Applicable Eurocurrency
Margin/LC Fee Rate for Applicable Base
Level Letters of Credit Rate Margin Non-Use Fee Rate
----- ----------------- ----------- ----------------
Level I 0.625% 0.000% 0.150%
Level II 0.750% 0.000% 0.175%
Level III 0.875% 0.000% 0.200%
Level IV 1.000% 0.000% 0.225%
Level V 1.250% 0.000% 0.275%
Level VI 1.625% 0.375% 0.350%
Level VII 2.000% 0.750% 0.400%
Level VIII 2.375% 1.125% 0.475%
Level IX 2.750% 1.500% 0.550%
Level I applies when the Leverage Ratio is less than or equal to 1.00 to 1.
Level II applies when the Leverage Ratio is greater than 1.00 to 1 but less
than or equal to 1.50 to 1.
Level III applies when the Leverage Ratio is greater than 1.50 to 1 but
less than or equal to 2.00 to 1.
Level IV applies when the Leverage Ratio is greater than 2.00 to 1 but less
than or equal to 2.50 to 1.
Level V applies when the Leverage Ratio is greater than 2.50 to 1 but less
than or equal to 3.00 to 1.
Level VI applies when the Leverage Ratio is greater than 3.00 to 1 but less
than or equal to 3.25 to 1.
Level VII applies when the Leverage Ratio is greater than 3.25 to 1 but
less than or equal to 3.50 to 1.
Level VIII applies when the Leverage Ratio is greater than 3.50 to 1 but
less than or equal to 3.75 to 1.
Level IX applies when the Leverage Ratio is greater than 3.75 to 1.

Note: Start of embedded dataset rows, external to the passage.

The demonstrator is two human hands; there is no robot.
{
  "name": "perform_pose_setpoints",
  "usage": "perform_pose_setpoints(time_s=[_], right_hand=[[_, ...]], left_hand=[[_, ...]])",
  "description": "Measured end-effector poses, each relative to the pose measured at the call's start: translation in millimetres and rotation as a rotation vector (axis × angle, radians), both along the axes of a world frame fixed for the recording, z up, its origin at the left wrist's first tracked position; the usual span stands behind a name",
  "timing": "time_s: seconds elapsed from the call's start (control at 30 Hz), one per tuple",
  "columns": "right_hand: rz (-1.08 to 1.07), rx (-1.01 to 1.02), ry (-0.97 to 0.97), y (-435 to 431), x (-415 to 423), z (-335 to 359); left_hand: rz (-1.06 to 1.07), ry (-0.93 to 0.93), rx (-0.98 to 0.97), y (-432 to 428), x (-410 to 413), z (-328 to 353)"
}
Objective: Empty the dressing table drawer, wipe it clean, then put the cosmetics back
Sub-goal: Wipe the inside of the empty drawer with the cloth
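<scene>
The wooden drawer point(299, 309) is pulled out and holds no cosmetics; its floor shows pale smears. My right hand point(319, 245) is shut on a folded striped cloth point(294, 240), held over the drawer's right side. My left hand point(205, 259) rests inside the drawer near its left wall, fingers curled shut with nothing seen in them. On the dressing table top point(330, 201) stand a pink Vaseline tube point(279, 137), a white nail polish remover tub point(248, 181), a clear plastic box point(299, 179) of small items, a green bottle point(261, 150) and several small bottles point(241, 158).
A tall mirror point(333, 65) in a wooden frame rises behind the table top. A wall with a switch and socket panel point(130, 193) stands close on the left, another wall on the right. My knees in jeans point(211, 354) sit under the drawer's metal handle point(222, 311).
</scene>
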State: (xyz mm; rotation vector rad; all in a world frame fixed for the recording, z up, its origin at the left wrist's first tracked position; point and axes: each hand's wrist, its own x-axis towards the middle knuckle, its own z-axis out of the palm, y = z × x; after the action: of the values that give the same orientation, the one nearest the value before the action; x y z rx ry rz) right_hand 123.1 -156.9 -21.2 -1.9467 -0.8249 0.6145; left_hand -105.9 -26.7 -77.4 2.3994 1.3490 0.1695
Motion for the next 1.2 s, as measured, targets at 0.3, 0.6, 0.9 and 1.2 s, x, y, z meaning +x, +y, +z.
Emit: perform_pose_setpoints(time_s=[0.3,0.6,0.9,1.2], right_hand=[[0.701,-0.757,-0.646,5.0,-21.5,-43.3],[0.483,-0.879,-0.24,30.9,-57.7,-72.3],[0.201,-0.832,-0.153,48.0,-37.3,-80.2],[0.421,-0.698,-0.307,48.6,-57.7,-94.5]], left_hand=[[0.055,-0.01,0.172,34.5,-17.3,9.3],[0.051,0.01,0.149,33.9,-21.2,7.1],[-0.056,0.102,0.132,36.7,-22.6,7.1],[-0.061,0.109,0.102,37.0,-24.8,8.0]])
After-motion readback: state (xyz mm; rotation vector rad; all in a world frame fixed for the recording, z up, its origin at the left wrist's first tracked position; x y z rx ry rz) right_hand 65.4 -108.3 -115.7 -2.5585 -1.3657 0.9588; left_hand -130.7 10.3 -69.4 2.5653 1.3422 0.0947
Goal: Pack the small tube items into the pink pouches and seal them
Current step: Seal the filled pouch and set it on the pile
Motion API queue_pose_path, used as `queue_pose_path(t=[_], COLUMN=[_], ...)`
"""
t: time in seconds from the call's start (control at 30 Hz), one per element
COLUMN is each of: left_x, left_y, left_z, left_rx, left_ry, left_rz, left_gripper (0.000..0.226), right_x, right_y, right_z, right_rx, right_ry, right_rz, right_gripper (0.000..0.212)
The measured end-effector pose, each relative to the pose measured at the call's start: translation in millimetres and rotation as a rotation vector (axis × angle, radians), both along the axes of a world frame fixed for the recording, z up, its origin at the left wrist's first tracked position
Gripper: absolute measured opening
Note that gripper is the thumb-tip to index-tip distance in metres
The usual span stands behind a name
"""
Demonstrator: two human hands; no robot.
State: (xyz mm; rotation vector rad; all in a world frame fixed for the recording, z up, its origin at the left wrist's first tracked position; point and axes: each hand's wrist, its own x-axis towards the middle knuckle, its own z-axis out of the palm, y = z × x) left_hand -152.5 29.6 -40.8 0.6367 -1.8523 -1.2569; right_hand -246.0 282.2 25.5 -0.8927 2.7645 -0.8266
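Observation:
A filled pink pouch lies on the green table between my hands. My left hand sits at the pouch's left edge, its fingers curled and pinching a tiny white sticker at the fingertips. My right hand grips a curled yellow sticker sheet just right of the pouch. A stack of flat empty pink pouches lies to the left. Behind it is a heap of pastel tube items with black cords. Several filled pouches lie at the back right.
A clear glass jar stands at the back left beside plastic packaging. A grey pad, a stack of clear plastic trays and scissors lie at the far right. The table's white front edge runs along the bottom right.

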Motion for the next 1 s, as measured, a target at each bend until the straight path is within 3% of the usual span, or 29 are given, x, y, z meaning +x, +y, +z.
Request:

The applicable Level shall be adjusted, to the extent applicable, 45
days (or, in the case of the last Fiscal Quarter of any Fiscal Year, 90 days)
after the end of each Fiscal Quarter based on the Leverage Ratio as of the last
day of such Fiscal Quarter; provided that if the Company fails to deliver the
financial statements required by Section 10.1.1 or 10.1.2, as applicable, by the
due date therefor, Level IX shall apply from such due date until such financial
statements are delivered; and provided, further, that if, pursuant to the
proviso to the definition thereof, Consolidated EBITDA increases or decreases on
a pro forma basis as the result of an Acquisition or disposition, then the
applicable Level shall be immediately adjusted, if applicable, on the date on
which such Acquisition or disposition is consummated (giving effect to such
increase or decrease in Consolidated EBITDA and any change in the amount of
Funded Debt then outstanding). Any adjustment to a Level shall apply immediately
for all outstanding Loans and Letters of Credit.